● What this task involves:
Give back all of the data exactly as written.
··········
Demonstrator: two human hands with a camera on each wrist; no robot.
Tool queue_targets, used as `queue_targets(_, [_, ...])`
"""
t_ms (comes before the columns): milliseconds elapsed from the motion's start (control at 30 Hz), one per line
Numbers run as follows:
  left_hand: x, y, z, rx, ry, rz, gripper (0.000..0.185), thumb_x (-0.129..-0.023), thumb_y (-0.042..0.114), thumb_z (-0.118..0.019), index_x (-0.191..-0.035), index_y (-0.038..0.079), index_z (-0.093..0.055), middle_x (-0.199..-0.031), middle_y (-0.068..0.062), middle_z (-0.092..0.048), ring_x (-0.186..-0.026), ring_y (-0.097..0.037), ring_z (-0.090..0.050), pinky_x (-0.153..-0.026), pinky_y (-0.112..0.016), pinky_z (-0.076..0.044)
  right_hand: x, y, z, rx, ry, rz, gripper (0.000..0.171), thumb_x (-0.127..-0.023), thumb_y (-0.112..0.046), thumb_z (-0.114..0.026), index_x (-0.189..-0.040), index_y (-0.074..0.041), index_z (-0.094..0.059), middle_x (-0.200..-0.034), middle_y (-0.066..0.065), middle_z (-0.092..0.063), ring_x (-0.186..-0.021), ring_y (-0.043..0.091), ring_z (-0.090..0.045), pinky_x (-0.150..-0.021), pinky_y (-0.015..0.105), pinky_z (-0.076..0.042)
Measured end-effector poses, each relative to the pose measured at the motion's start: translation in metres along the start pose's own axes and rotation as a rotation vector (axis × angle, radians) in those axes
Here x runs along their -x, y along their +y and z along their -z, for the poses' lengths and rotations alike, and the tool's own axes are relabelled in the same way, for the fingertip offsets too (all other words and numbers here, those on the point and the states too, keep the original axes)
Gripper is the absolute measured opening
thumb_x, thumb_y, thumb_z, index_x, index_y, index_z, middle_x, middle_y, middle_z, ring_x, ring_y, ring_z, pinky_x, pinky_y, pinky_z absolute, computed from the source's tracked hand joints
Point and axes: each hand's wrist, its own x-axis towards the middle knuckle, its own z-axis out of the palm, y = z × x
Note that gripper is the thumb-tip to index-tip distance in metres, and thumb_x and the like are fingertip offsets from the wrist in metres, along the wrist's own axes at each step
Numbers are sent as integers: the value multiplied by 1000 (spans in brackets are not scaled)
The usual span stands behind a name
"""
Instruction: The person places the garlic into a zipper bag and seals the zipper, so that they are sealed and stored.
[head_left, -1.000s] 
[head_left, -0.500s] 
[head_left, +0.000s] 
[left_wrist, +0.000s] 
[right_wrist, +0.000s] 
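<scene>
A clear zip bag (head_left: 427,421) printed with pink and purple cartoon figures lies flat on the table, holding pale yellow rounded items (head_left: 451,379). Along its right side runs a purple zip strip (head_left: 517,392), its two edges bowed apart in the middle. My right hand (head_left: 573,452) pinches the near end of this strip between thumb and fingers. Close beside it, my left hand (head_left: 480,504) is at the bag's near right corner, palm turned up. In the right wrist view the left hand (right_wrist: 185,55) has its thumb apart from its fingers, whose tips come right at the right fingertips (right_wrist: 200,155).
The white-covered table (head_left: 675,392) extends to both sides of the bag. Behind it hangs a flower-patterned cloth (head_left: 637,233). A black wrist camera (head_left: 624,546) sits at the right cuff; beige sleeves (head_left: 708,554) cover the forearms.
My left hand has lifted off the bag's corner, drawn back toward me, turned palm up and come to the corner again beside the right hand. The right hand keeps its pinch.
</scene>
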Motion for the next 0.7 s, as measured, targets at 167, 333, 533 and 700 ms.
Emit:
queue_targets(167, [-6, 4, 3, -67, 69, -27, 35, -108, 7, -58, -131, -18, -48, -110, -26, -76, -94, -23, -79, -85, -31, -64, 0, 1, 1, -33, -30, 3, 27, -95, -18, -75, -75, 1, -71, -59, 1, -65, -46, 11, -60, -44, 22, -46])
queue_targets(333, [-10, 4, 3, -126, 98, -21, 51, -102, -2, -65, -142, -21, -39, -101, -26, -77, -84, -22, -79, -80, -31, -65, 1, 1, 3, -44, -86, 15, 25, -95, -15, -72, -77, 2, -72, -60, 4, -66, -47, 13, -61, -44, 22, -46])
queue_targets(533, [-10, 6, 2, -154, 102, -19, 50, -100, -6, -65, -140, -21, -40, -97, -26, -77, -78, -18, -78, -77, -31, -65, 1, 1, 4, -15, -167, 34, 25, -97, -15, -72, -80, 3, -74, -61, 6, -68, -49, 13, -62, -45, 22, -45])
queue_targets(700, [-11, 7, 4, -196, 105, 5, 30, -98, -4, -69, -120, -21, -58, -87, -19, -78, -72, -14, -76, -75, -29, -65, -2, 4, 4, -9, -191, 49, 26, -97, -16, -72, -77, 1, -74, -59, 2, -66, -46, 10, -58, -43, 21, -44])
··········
● Result of the exercise:
Demonstrator: two human hands with a camera on each wrist; no robot.
Tool queue_targets, used as `queue_targets(_, [_, ...])`
"""
t_ms (comes before the columns): milliseconds elapsed from the motion's start (control at 30 Hz), one per line
Numbers run as follows:
  left_hand: x, y, z, rx, ry, rz, gripper (0.000..0.185), thumb_x (-0.129..-0.023), thumb_y (-0.042..0.114), thumb_z (-0.118..0.019), index_x (-0.191..-0.035), index_y (-0.038..0.079), index_z (-0.093..0.055), middle_x (-0.199..-0.031), middle_y (-0.068..0.062), middle_z (-0.092..0.048), ring_x (-0.186..-0.026), ring_y (-0.097..0.037), ring_z (-0.090..0.050), pinky_x (-0.153..-0.026), pinky_y (-0.112..0.016), pinky_z (-0.076..0.044)
  right_hand: x, y, z, rx, ry, rz, gripper (0.000..0.171), thumb_x (-0.127..-0.023), thumb_y (-0.112..0.046), thumb_z (-0.114..0.026), index_x (-0.189..-0.040), index_y (-0.074..0.041), index_z (-0.094..0.059), middle_x (-0.200..-0.034), middle_y (-0.066..0.065), middle_z (-0.092..0.063), ring_x (-0.186..-0.021), ring_y (-0.043..0.091), ring_z (-0.090..0.045), pinky_x (-0.150..-0.021), pinky_y (-0.015..0.105), pinky_z (-0.076..0.042)
Measured end-effector poses, each relative to the pose measured at the motion's start: translation in metres along the start pose's own axes and rotation as a rotation vector (axis × angle, radians) in those axes
Here x runs along their -x, y along their +y and z along their -z, for the poses' lengths and rotations alike, and the tool's own axes are relabelled in the same way, for the fingertip offsets too (all other words and numbers here, those on the point and the states too, keep the original axes)
Gripper is the absolute measured opening
thumb_x, thumb_y, thumb_z, index_x, index_y, index_z, middle_x, middle_y, middle_z, ring_x, ring_y, ring_z, pinky_x, pinky_y, pinky_z absolute, computed from the source's tracked hand joints
Point and axes: each hand's wrist, its own x-axis towards the middle knuckle, its own z-axis out of the palm, y = z × x
Note that gripper is the thumb-tip to index-tip distance in metres, and thumb_x and the like are fingertip offsets from the wrist in metres, along the wrist's own axes at each step
Numbers are sent as integers: the value multiplied by 1000 (spans in brackets are not scaled)
The usual span stands behind a name
"""
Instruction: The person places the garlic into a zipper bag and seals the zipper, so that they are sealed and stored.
[head_left, -1.000s] 
[head_left, -0.500s] 
[head_left, +0.000s] 
[left_wrist, +0.000s] 
[right_wrist, +0.000s] 
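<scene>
A clear zip bag (head_left: 427,421) printed with pink and purple cartoon figures lies flat on the table, holding pale yellow rounded items (head_left: 451,379). Along its right side runs a purple zip strip (head_left: 517,392), its two edges bowed apart in the middle. My right hand (head_left: 573,452) pinches the near end of this strip between thumb and fingers. Close beside it, my left hand (head_left: 480,504) is at the bag's near right corner, palm turned up. In the right wrist view the left hand (right_wrist: 185,55) has its thumb apart from its fingers, whose tips come right at the right fingertips (right_wrist: 200,155).
The white-covered table (head_left: 675,392) extends to both sides of the bag. Behind it hangs a flower-patterned cloth (head_left: 637,233). A black wrist camera (head_left: 624,546) sits at the right cuff; beige sleeves (head_left: 708,554) cover the forearms.
My left hand has lifted off the bag's corner, drawn back toward me, turned palm up and come to the corner again beside the right hand. The right hand keeps its pinch.
</scene>
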Motion for the next 0.7 s, as measured, targets at 167, 333, 533 and 700 ms.
Emit:
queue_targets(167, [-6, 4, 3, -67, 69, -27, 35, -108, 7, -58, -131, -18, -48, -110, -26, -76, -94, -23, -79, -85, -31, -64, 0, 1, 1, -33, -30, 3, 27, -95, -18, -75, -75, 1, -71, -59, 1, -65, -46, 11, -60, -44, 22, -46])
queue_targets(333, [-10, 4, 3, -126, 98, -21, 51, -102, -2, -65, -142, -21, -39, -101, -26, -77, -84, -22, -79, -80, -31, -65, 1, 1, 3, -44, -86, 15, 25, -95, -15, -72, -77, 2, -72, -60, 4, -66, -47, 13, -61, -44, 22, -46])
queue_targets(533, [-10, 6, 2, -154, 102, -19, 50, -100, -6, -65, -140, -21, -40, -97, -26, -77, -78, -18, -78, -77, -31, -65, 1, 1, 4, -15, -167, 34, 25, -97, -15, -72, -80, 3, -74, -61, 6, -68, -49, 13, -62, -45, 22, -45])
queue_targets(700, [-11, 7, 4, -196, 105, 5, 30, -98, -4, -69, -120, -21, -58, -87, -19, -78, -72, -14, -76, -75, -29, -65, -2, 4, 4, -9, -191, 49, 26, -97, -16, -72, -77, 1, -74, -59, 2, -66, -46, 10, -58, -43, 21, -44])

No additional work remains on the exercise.